Call to Worship (Psalm 145:1-3)
Prayer of Praise (Mendi Keatts)
Run and Run (Christ is All My Righteousness)
Christ Our Wisdom
Prayer of Confession (Stephen Keatts), Sinful self-reliance
Assurance of Pardon (Psalm 103:8-12)
Gospel Doxology
How Great Thou Art
Scripture Reading (Eccl. 7:15-29)—page _________ in the black Bibles
Pastoral Prayer (Hopson)
Prayer for PBC—Help us to resist moralism
Prayer for kingdom partner—Carrollton Baptist (Lee Hess)

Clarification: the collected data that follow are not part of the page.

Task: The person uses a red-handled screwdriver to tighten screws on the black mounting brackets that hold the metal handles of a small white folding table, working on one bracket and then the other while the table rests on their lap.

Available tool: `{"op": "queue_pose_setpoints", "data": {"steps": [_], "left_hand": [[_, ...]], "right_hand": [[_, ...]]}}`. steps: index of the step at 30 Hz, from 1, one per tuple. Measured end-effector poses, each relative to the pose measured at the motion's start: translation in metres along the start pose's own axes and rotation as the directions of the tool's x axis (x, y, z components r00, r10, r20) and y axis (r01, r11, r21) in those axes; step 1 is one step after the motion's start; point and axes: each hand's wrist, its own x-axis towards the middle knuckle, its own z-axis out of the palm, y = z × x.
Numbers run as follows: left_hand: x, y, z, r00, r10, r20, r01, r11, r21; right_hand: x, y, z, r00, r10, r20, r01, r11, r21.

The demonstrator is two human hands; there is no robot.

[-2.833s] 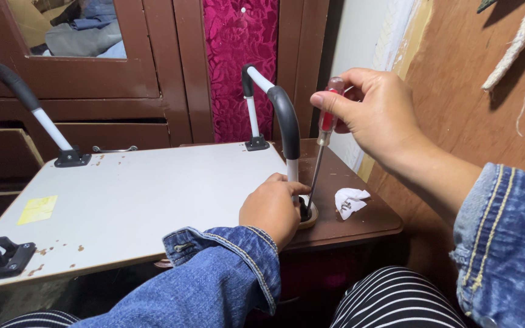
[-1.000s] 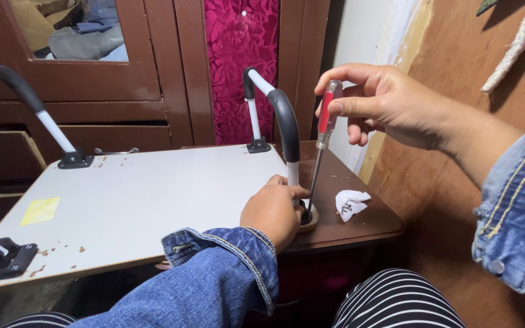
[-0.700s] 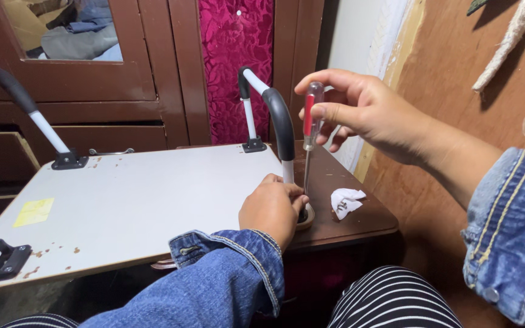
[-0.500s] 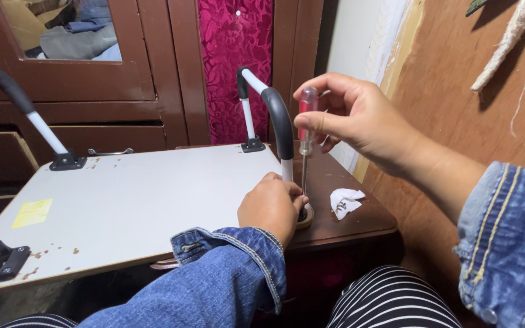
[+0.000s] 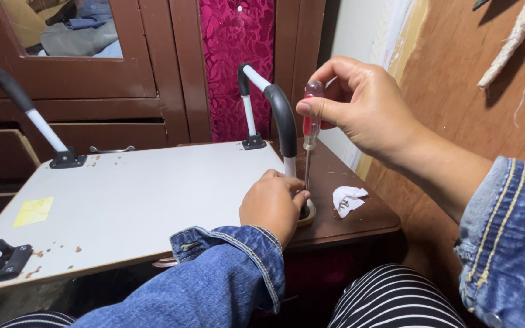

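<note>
Right hand (image 5: pixel 366 112) fingers pinching upright screwdriver (image 5: pixel 310 130); left hand (image 5: pixel 271 203) fingers curled around leg bracket (image 5: pixel 305 212)

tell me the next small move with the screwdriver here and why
Probably turn the screwdriver in place with light downward pressure. The right hand pinches its red handle at the top, the shaft stands nearly upright, and its tip sits at the base of the leg, where the left hand steadies it. The screw itself is hidden.

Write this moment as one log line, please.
right hand: grips red-handled screwdriver upright | left hand: steadies its tip at leg bracket | white board upside down | crumpled paper beside
</note>
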Motion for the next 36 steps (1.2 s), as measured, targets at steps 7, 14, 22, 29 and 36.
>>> {"op": "queue_pose_setpoints", "data": {"steps": [7, 14, 22, 29, 36], "left_hand": [[0.009, 0.006, -0.001, 0.966, 0.117, -0.231, -0.182, 0.941, -0.285], [0.013, 0.005, 0.001, 0.928, 0.176, -0.329, -0.261, 0.936, -0.235], [0.020, 0.004, -0.001, 0.944, 0.139, -0.298, -0.189, 0.971, -0.144], [0.021, 0.008, -0.004, 0.962, 0.087, -0.260, -0.132, 0.978, -0.161], [0.017, 0.006, -0.006, 0.982, 0.045, -0.185, -0.100, 0.950, -0.297]], "right_hand": [[0.007, 0.006, -0.010, 0.977, 0.089, 0.192, -0.119, 0.981, 0.151], [0.012, 0.010, -0.025, 0.936, 0.154, 0.316, -0.231, 0.948, 0.220], [0.008, 0.006, -0.006, 0.984, 0.118, 0.135, -0.135, 0.983, 0.127], [0.006, 0.002, 0.002, 1.000, -0.021, -0.019, 0.018, 0.992, -0.126], [0.013, 0.005, -0.009, 0.990, 0.048, 0.133, -0.049, 0.999, 0.010]]}}
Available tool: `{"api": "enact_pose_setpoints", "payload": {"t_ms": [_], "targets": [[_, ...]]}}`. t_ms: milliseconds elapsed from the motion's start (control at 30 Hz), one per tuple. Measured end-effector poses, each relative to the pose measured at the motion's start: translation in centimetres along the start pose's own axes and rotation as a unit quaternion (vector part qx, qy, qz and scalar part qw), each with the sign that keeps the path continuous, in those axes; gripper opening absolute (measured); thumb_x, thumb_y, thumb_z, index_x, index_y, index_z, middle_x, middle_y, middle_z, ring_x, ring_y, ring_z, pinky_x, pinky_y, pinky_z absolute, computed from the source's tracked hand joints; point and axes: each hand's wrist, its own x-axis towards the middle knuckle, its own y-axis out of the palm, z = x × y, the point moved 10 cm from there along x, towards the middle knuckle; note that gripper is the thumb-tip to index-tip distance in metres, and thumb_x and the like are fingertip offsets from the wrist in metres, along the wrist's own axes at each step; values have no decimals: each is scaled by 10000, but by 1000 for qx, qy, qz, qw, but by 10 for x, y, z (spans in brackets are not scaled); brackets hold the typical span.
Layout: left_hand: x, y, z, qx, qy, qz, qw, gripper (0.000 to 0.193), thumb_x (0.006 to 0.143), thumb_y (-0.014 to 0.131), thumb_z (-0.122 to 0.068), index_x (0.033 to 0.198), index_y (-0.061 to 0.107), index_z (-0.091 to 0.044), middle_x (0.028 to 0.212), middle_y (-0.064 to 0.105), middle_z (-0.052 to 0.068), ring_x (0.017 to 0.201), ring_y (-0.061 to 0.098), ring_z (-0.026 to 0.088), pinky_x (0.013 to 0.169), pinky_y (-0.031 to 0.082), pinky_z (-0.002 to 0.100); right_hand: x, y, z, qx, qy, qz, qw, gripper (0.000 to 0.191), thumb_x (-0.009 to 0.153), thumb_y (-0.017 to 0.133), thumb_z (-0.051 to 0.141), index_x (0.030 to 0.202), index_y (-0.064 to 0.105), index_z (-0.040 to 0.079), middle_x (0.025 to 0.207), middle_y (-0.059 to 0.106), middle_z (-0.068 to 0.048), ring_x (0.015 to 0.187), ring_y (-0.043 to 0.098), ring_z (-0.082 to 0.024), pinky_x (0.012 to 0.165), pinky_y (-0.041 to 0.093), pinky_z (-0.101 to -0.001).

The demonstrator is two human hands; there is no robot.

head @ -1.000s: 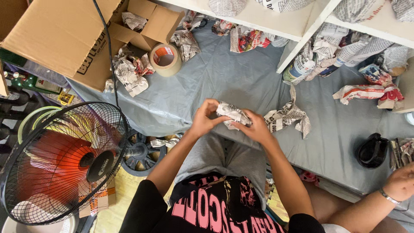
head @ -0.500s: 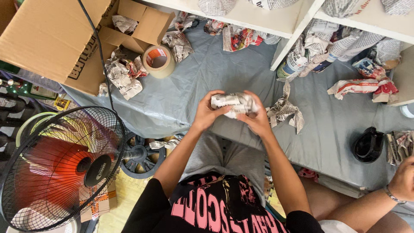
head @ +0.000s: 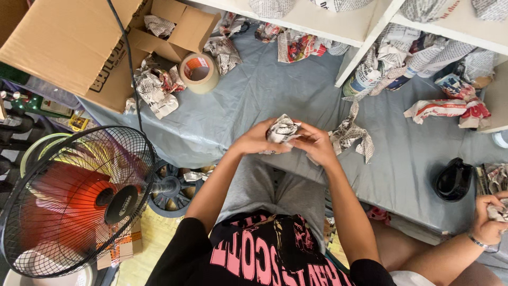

Prayer for US—Against culture of outrage
Prayer for the world—Belize
Leader—_________
Social issue(s)—_________
Spiritual issue(s)—_________
Local churches—_________
Laborers—_________
Pray for the sermon
SERMON
START TIMER!!!
They say there's a heaven for those who will wait
And some say it's better, but I say it ain't
I'd rather laugh with the sinners than cry with the saints
The sinners are much more fun
Only the good die young. [1]
Followers of Jesus know there is a lot wrong with those famous words sung by Billy Joel. But a wise person will also see a glimpse of truth here.
Far too often the good die young.
Think of righteous Abel, murdered by his own brother.
Or Uriah the Hittite, a loyal soldier who was more righteous drunk than David was sober.
Or Stephen, the first Christian martyr, who was killed for proclaiming the truth about Jesus.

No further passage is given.